Low frequency (2 Hz) pulses of 0.5 ms duration

(Women taking GnRH agonists, showed reduction of uterine artery impedance.46)

LIV-3, SP-6, ST-28, Zigong, Ren-6, Ren-4

Low frequency (10 Hz) for 30 min

(Women taking FSH and GnRH antagonist drugs, showed reduction of uterine artery impedance.51)

PC-6, SP-8, LIV-3, DU-20, ST-29

(One treatment, before embryo transfer, no electro-stimulation, showed reduced vascularity of endometrium.33)

ST-28 and SP-6

Points in abdominal and the hindlimb muscles of rats, corresponding to above points.

(Low-frequency 2 Hz EA at 3 and 6 mA elicited significant increases in ovarian blood flow.4)

Additionally, we should be wary at this time of using herbs that have been shown to increase blood flow to the uterus.50

Conclusion

A number of advances have occurred in ART in the last 2 decades, much of it driven by the innovative work of embryologists who are working on developing the best conditions in which embryos form and thrive in vitro. What happens in the ovary before they get their hands on the egg and once the embryo is returned to the womb is more of a mystery. Ovary function, the follicular milieu and the quality of the egg are mostly things viewed by ART specialists as being hard wired in a woman’s genetic script and therefore out of reach. Similarly, the receptive or not so receptive, uterine environment is described as the hidden frontier by these specialists; they cannot see what happens after they put the embryo back and they cannot experiment ethically with women who have new embryo/s on board.

But it is precisely these inaccessible areas that we hope to work with.

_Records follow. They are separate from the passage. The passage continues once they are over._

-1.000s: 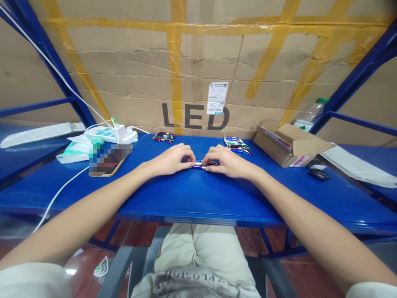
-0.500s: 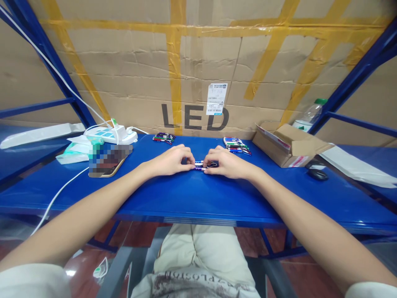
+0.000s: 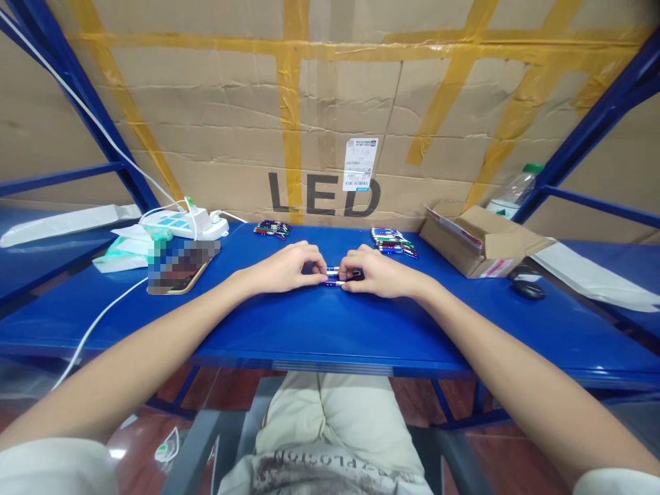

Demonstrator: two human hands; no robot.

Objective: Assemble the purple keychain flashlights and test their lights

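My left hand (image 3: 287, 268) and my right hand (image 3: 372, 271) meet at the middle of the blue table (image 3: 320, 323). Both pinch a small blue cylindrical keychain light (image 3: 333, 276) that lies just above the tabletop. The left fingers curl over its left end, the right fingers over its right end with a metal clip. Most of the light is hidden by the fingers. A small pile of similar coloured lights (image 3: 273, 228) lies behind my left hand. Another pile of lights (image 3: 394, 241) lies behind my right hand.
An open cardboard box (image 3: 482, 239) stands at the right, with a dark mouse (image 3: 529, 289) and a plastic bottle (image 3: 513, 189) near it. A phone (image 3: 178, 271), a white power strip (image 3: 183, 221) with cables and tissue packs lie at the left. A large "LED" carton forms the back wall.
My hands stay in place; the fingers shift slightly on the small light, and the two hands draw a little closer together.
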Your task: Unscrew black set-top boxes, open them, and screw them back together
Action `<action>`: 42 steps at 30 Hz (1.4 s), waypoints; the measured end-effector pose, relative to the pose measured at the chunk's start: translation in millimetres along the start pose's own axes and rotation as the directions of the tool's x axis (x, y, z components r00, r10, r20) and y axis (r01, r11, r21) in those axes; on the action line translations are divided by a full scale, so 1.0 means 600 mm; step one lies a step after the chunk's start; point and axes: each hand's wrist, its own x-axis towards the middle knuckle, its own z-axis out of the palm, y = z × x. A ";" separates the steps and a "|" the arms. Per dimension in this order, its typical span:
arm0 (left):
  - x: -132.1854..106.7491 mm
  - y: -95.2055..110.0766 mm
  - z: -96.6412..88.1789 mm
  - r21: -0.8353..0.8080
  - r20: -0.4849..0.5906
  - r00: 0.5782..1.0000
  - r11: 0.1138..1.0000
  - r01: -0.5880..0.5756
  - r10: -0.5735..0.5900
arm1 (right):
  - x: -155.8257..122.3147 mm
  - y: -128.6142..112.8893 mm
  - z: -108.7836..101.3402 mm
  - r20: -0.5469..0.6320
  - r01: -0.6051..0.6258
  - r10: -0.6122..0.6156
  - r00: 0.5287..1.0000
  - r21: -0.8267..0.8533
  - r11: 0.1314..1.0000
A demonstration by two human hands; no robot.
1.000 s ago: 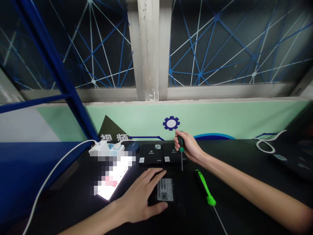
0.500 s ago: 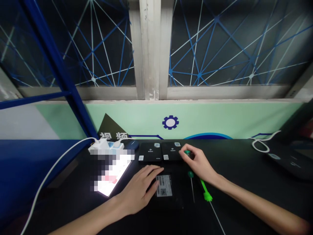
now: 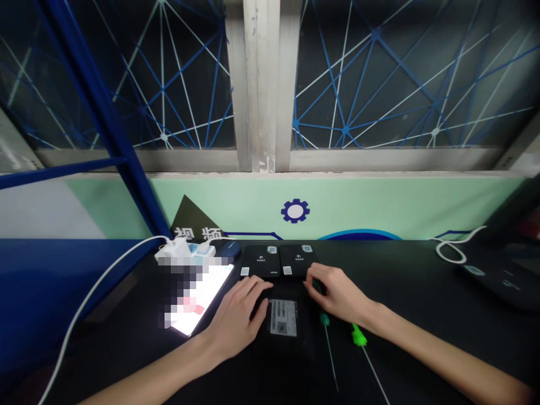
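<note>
A black box (image 3: 291,346) with a white printed label (image 3: 283,318) on top lies on the dark table in front of me. My left hand (image 3: 240,312) rests at its left edge, palm down, fingers stretched out. On the other side, my right hand (image 3: 337,292) is closed around the handle of a dark green screwdriver (image 3: 324,319); its thin shaft points toward me. The handle is mostly hidden by the fingers. A bright green screwdriver (image 3: 359,336) lies just right of it, its handle partly under my right wrist.
Two more flat black boxes, a left one (image 3: 260,260) and a right one (image 3: 297,257), sit side by side behind. To the left are a lit phone (image 3: 200,304) and a power strip (image 3: 181,253) with white cables. A black device (image 3: 502,284) lies at far right.
My right hand has drawn the dark green screwdriver toward me, away from the back boxes. My left hand has shifted slightly left, its thumb coming off the label.
</note>
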 end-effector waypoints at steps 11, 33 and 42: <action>-0.005 -0.019 0.007 0.180 0.024 1.000 0.983 -0.018 0.014 | -0.007 -0.003 0.000 0.004 0.056 -0.056 0.998 -0.184 0.981; 0.011 -0.015 -0.001 0.426 0.168 0.972 0.901 0.079 -0.165 | -0.028 -0.097 -0.006 0.169 0.101 -0.101 0.980 0.008 0.995; 0.006 -0.017 -0.001 0.429 0.173 0.970 0.900 0.080 -0.169 | -0.023 -0.084 -0.011 0.090 0.093 -0.105 0.990 0.124 0.988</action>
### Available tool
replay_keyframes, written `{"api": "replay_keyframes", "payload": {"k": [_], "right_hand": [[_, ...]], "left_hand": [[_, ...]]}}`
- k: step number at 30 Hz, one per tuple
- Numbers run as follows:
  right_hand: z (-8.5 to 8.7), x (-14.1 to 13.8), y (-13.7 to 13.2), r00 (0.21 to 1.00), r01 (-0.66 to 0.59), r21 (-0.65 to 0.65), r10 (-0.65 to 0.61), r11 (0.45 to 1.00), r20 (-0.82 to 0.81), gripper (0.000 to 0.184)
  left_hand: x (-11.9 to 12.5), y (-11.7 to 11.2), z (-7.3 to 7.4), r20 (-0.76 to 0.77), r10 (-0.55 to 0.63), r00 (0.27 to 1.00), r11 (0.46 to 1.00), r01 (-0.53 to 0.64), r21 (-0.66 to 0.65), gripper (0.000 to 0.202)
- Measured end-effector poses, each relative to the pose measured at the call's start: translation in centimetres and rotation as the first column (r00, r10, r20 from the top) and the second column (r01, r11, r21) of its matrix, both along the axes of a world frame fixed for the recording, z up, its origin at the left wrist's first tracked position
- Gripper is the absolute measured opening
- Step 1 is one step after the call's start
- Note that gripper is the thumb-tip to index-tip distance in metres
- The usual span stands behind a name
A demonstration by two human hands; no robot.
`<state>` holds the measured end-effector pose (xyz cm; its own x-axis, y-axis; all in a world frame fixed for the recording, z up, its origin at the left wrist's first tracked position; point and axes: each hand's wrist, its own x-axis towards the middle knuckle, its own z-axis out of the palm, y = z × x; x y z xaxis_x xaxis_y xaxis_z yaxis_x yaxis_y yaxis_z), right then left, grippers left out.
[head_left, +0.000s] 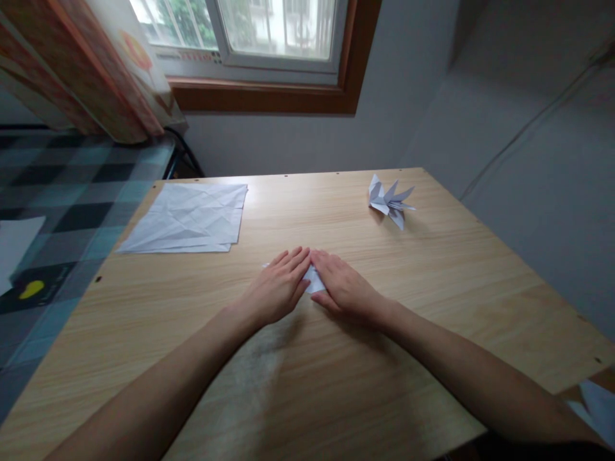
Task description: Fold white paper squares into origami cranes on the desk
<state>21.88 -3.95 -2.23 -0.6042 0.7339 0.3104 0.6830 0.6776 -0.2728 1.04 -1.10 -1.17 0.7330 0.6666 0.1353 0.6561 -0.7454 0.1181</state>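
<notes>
White paper (314, 280) lies on the counter (456, 269) partly beneath the left hand (281, 285) and right hand (346, 287), both flat, fingers extended, gripping nothing, apparently pressing it flat, which calls next for even pressure.

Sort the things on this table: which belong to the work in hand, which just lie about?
In hand:
small white paper piece under the left fingers and right fingers

Apparently lying about:
creased, layered white paper sheets
spiky white folded paper figure
</notes>
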Motion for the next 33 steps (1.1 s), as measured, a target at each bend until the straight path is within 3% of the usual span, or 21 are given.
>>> {"api": "replay_keyframes", "payload": {"k": [5, 13, 18, 23, 27, 30, 33], "right_hand": [[0.4, -0.2, -0.3, 0.98, 0.048, -0.076, -0.032, 0.996, 0.196, 0.081], [0.7, 0.5, -0.3, 0.973, 0.071, -0.084, -0.05, 0.994, 0.227, 0.08], [0.0, 1.5, 0.1, 0.994, 0.005, -0.047, 0.0, 0.999, 0.105, 0.074], [-0.1, 1.9, 0.3, 0.998, -0.056, 0.066, 0.058, 0.996, -0.031, 0.053], [0.1, 1.7, 0.2, 0.992, -0.043, 0.138, 0.059, 0.99, -0.115, 0.031], [0.2, 1.7, 0.1, 0.992, -0.006, 0.163, 0.026, 0.987, -0.123, 0.03], [0.2, 1.6, -0.1, 0.994, 0.005, 0.162, 0.013, 0.987, -0.111, 0.024]], "left_hand": [[0.1, -0.3, 0.1, -0.102, 0.068, 0.992, 0.998, -0.069, 0.003, 0.067], [-0.1, -0.3, 0.5, -0.129, 0.089, 0.988, 0.995, -0.093, -0.025, 0.082], [-0.6, -0.2, 0.7, -0.03, 0.004, 1.0, 1.0, -0.004, -0.01, 0.075], [-0.8, -0.1, 1.2, 0.133, -0.128, 0.983, 0.991, 0.122, 0.051, 0.044], [-0.7, -0.2, 1.4, 0.171, -0.116, 0.978, 0.99, 0.101, 0.093, 0.038], [-0.6, -0.2, 1.4, 0.186, -0.109, 0.976, 0.992, 0.096, 0.079, 0.042], [-0.6, -0.1, 1.2, 0.264, -0.081, 0.961, 0.996, 0.07, 0.05, 0.032]]}}
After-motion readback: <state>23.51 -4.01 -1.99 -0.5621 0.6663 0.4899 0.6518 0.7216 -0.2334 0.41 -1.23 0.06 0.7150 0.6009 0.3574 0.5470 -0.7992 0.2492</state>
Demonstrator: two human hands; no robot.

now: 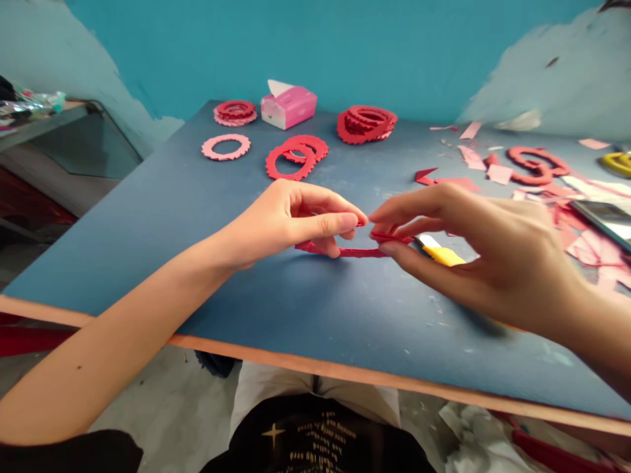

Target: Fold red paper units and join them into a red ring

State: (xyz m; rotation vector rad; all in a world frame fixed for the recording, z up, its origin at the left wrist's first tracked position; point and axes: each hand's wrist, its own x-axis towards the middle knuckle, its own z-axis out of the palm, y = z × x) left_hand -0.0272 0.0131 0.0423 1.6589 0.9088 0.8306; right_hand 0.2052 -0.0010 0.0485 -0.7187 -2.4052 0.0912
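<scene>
My left hand (290, 220) and my right hand (473, 253) meet over the middle of the blue table (197, 217). Both pinch the same red paper ring (357, 251), seen nearly edge-on just above the table. My left thumb and fingers close on its left side, and my right fingertips close on its right side. A yellow cutter (440, 252) lies on the table under my right hand, partly hidden by the fingers.
Farther back lie a pink ring (226, 146), two overlapping red rings (294, 157), two stacks of rings (235, 112) (366, 123) and a pink tissue box (288, 105). Paper scraps (591, 243), more rings (535, 164) and a phone (604, 220) crowd the right side.
</scene>
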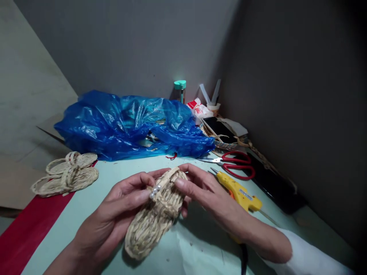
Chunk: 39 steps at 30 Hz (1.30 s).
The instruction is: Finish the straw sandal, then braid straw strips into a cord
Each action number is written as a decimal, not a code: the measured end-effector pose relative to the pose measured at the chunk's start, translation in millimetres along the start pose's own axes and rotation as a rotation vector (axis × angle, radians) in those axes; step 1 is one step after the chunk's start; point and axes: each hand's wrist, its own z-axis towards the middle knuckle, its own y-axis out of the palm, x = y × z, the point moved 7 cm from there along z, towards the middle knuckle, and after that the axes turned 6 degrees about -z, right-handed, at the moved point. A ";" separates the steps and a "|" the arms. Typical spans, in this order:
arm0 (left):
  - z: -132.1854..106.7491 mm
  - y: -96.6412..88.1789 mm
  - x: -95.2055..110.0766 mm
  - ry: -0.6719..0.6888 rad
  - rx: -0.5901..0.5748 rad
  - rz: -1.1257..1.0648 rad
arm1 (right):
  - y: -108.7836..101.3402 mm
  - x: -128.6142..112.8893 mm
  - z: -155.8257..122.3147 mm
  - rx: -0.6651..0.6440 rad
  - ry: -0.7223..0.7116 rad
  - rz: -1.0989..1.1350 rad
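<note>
Between my two hands is a small woven straw sandal (151, 225), tilted, its rounded end toward me. A cluster of white pearl beads (155, 191) sits by its braided strap. My left hand (123, 202) grips the sandal's left side, thumb and finger pinching right at the beads. My right hand (200, 187) is closed round the far end, thumb on top and fingers behind, partly hidden by the straw. Just right of that hand lies a yellow glue gun (237, 191), part of it covered by my forearm.
A pair of straw sandals (69, 173) rests at the left by a red strip (40, 217). Behind are a blue plastic bag (114, 126) and a green-lidded jar (180, 84). Red-handled scissors (236, 164), a phone (218, 130) and a long black object (275, 187) lie at right.
</note>
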 end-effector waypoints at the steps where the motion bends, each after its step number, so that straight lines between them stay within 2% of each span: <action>1: -0.1 1.5 -1.2 -0.009 -0.021 0.025 | 2.4 0.9 -0.7 -0.021 0.001 0.015; 3: -1.0 1.9 0.1 0.017 -0.016 0.101 | 2.2 3.3 -1.6 -0.002 0.009 -0.010; 5: -2.9 -1.0 7.7 0.106 0.036 0.189 | -1.8 4.9 -2.6 0.067 0.026 -0.073; 9: -11.1 -9.8 31.2 0.371 0.160 0.387 | -9.1 2.7 -6.3 0.208 0.032 -0.212; 13: -24.3 -10.6 48.3 0.671 0.278 0.736 | -8.3 2.9 -6.8 0.242 0.007 -0.261; 15: -30.0 -4.3 49.7 0.790 0.288 0.902 | -6.9 5.3 -5.5 0.236 0.012 -0.263; 17: -32.7 5.2 47.4 0.869 0.231 1.052 | -6.2 6.9 -4.4 0.235 0.014 -0.256; 21: -31.9 14.5 43.0 0.922 0.132 1.232 | -5.8 7.7 -5.3 0.241 0.024 -0.281; 30: -30.7 13.1 38.9 0.954 0.179 1.292 | -2.6 4.7 -9.0 0.250 0.027 -0.432; 39: -36.2 20.5 37.4 1.045 0.147 1.369 | -1.0 6.7 -8.1 0.231 0.026 -0.333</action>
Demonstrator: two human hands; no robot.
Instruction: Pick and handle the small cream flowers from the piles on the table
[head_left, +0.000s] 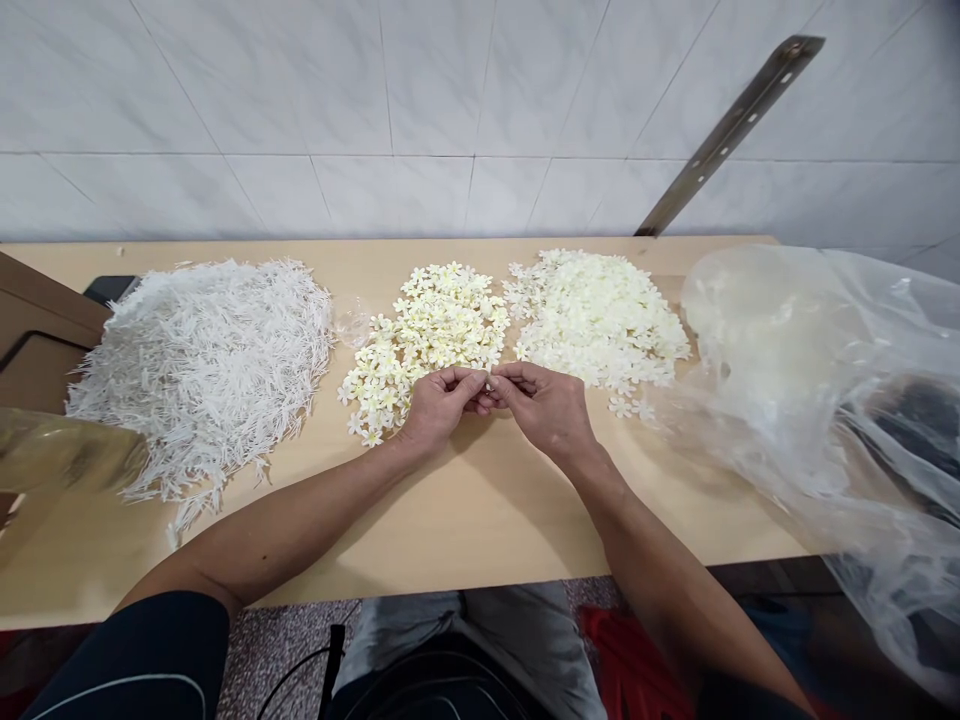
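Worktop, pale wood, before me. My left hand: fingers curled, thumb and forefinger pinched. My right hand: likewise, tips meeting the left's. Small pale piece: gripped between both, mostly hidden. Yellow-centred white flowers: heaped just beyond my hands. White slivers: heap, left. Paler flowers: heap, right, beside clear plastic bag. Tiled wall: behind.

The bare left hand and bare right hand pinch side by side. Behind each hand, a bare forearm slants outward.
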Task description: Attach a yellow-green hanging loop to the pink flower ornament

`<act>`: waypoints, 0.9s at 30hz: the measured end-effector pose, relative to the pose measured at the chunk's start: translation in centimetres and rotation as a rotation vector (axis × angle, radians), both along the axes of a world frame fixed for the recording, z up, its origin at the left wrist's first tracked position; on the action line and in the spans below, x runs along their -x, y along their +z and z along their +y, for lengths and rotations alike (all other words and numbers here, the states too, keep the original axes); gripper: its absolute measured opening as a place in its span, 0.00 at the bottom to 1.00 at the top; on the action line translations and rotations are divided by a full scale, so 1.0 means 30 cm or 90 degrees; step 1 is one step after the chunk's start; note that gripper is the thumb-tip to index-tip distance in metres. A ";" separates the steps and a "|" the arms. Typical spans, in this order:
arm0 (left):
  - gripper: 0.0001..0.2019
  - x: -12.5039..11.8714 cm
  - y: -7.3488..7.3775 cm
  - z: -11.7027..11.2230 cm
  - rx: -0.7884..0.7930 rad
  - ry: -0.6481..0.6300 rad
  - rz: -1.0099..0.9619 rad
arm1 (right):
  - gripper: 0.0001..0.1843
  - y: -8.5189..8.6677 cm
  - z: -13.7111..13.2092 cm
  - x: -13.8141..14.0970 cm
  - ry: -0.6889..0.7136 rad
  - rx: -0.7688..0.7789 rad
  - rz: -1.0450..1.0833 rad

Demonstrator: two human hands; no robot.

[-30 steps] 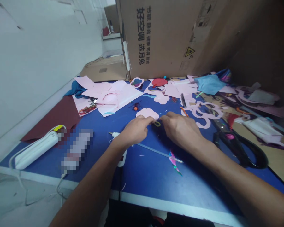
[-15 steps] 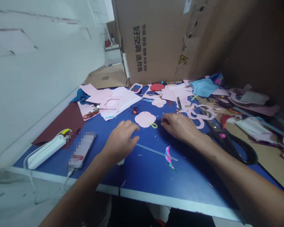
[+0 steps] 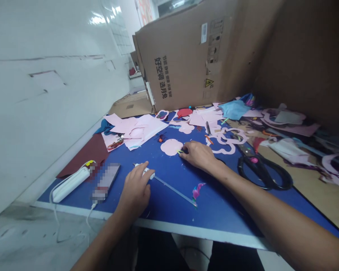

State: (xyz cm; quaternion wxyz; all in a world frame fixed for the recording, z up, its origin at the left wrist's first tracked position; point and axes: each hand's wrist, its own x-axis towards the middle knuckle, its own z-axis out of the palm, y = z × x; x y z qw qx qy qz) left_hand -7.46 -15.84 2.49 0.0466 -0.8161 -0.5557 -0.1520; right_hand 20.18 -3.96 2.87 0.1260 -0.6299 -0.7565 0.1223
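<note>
My left hand (image 3: 137,185) is closed over a white hot glue gun (image 3: 148,173); its nozzle points away to the left and a long clear glue stick (image 3: 172,187) runs out of its back. My right hand (image 3: 199,153) pinches a small yellow-green loop (image 3: 180,152) at the right edge of a pink scalloped paper cutout (image 3: 171,147), which lies flat. Its fingertips partly cover the loop. Near the end of the glue stick is a pink and teal scrap (image 3: 197,192). A dark red tangle with an orange bead (image 3: 160,139) sits behind the cutout.
Big black-handled scissors (image 3: 264,171) lie beside my right forearm. At left are a phone (image 3: 109,180) and a white power strip (image 3: 70,184) with cables. Paper sheets (image 3: 145,130), pink paper frames (image 3: 226,145) and scraps cover the back, before a large cardboard box (image 3: 183,64).
My right hand has moved left onto the loop and pinches it. My left hand has lowered onto the glue gun, whose stick has swung round. The camera view has shifted.
</note>
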 end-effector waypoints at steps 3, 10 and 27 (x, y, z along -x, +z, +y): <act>0.22 -0.066 0.059 0.016 0.023 -0.014 -0.049 | 0.16 0.002 0.011 0.000 -0.020 0.027 0.024; 0.20 -0.198 0.100 0.164 0.075 -0.001 -0.094 | 0.13 0.004 0.025 0.009 -0.036 0.063 0.029; 0.20 -0.250 0.023 0.307 0.086 0.023 -0.054 | 0.11 0.010 0.035 0.001 -0.048 0.083 0.135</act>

The strength of Chinese medicine is its ability to foster subtle balance – and doctors of Chinese medicine are used to working with the hidden and the subtle.

As long as we continue to focus intently on the balance of the Kidney Yin and the Yang, the Qi and the Blood, clearing Heat, Cold, Stasis or Damp, as needed, then we can improve the follicular and the uterine environment.

It may well be the case that some of our Kidney Yang herbs increase DHEA production or enhance oocyte mitochondrial function, or that the Kidney Yin herbs reduce oxidative damage inside the follicle. Or indeed, that acupuncture reduces the levels of inflammatory markers, increases nutrition and oxygen to the follicle and helps to create the correct balance of immune factors required for the survival of the fledgling embryo and its early development. While this is interesting to us, it does not fundamentally change the TCM diagnosis we make, or the treatment we apply.

Many TCM practitioners who work in integrated settings are attempting to achieve a balance between a traditional approach based on history, empirical knowledge and comprehension of Chinese medicine theory with the findings from clinical trials conducted on IVF patients. Ideally, we root our diagnosis and treatment in TCM principles while using research findings to augment the effectiveness of what we do where appropriate.

It is a challenging and stimulating arena requiring careful, inquiring reflective practice and data collection, and well thought out clinical trials, so that in some decades to come, we will have a substantial body of knowledge and discovery that will inform future doctors of Chinese medicine who treat IVF patients.